WHAT IS REQUIRED:
Only one portion of the data is to be written out: from the line bearing "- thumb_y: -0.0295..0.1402" through the line bearing "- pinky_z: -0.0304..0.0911". Write it exactly as it appears.
=-=-=-=-=
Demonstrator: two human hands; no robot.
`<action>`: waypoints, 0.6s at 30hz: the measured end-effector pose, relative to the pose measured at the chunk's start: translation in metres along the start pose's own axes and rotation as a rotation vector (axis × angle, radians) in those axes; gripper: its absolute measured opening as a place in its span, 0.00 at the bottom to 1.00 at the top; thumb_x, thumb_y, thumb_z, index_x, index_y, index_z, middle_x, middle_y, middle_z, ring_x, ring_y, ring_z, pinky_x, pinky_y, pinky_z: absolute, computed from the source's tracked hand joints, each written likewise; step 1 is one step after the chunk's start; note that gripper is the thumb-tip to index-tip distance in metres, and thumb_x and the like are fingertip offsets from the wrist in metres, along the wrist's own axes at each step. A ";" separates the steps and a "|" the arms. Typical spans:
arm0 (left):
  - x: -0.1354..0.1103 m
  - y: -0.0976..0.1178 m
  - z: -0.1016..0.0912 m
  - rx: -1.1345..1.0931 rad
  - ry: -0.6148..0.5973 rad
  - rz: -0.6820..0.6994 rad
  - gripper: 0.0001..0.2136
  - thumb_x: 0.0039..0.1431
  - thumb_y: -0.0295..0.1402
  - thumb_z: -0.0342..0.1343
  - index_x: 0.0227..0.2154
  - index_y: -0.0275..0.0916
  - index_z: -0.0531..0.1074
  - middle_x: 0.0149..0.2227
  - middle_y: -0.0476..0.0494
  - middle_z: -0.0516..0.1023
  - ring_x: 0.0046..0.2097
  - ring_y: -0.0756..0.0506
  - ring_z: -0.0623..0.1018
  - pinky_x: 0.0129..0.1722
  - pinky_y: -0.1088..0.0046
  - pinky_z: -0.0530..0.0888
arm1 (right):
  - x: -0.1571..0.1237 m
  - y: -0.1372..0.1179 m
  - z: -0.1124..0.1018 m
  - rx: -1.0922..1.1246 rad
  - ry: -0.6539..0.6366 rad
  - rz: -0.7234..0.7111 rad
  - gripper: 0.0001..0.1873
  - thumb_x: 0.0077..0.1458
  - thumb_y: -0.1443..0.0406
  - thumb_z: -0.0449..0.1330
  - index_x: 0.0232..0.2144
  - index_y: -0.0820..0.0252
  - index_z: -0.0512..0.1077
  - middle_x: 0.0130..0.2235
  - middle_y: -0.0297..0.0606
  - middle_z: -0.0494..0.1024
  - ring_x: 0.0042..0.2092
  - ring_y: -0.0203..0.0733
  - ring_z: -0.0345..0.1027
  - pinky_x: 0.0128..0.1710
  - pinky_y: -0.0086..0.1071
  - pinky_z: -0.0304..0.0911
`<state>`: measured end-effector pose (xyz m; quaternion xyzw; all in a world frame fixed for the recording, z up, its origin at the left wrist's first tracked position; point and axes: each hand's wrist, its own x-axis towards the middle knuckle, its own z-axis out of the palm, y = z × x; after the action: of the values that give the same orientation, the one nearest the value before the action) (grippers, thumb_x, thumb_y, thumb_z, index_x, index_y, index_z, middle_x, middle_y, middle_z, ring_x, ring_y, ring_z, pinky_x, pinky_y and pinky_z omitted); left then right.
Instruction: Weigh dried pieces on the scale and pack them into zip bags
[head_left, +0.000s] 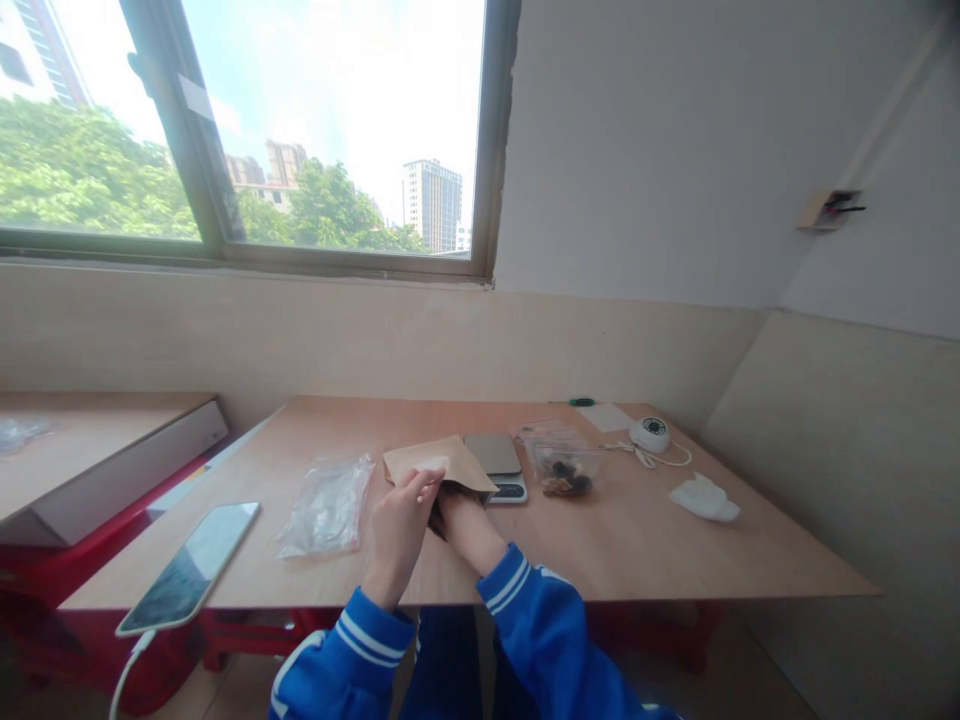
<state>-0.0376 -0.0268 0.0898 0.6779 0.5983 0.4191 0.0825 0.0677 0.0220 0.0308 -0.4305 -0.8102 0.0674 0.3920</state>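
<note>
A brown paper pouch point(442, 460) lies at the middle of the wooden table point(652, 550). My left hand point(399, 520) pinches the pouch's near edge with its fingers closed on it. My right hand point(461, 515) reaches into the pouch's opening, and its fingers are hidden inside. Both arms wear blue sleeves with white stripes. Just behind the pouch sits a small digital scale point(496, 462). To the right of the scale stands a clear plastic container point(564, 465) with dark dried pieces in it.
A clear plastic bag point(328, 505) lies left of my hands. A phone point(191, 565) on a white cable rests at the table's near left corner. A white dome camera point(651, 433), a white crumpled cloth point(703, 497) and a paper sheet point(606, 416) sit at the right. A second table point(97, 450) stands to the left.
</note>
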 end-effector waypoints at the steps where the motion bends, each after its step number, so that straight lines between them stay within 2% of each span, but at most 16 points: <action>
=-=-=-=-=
SOLUTION:
  - thumb_y: -0.0295..0.1402
  - thumb_z: -0.0342..0.1343
  - index_x: 0.0227..0.2154
  - index_y: -0.0275..0.0916
  - index_z: -0.0531..0.1074
  - middle_x: 0.0149..0.2227
  - middle_y: -0.0476..0.0494
  - middle_z: -0.0516..0.1023
  - ring_x: 0.0046..0.2097
  - ring_y: -0.0756..0.0506
  - ring_z: -0.0623..0.1018
  - pinky_x: 0.0129..0.1722
  - pinky_y: -0.1088..0.0046
  - pinky_z: -0.0530..0.0888
arm1 (right):
  - x: -0.1571..0.1237 m
  - y: -0.1372..0.1179 m
  - z: -0.1124..0.1018 m
  - rx: -1.0922..1.1246 rad
  - ry: -0.6539..0.6366 rad
  - rz: -0.7234..0.7111 rad
  - gripper: 0.0001..0.1873
  - thumb_x: 0.0077..0.1458
  - thumb_y: -0.1443..0.0406
  - thumb_z: -0.0449..0.1330
  - index_x: 0.0232..0.2144
  - index_y: -0.0820..0.0252
  - index_z: -0.0512..0.1077
  - middle_x: 0.0130..0.2235
  - middle_y: -0.0297..0.0606
  - middle_z: -0.0494..0.1024
  - ring_x: 0.0042..0.2092
  - ring_y: -0.0203..0.0733
  - ring_z: -0.0345..0.1027
  - pinky_x: 0.0128..0.1710
  - pinky_y: -0.0086..0.1071
  - pinky_z: -0.0304..0.0911

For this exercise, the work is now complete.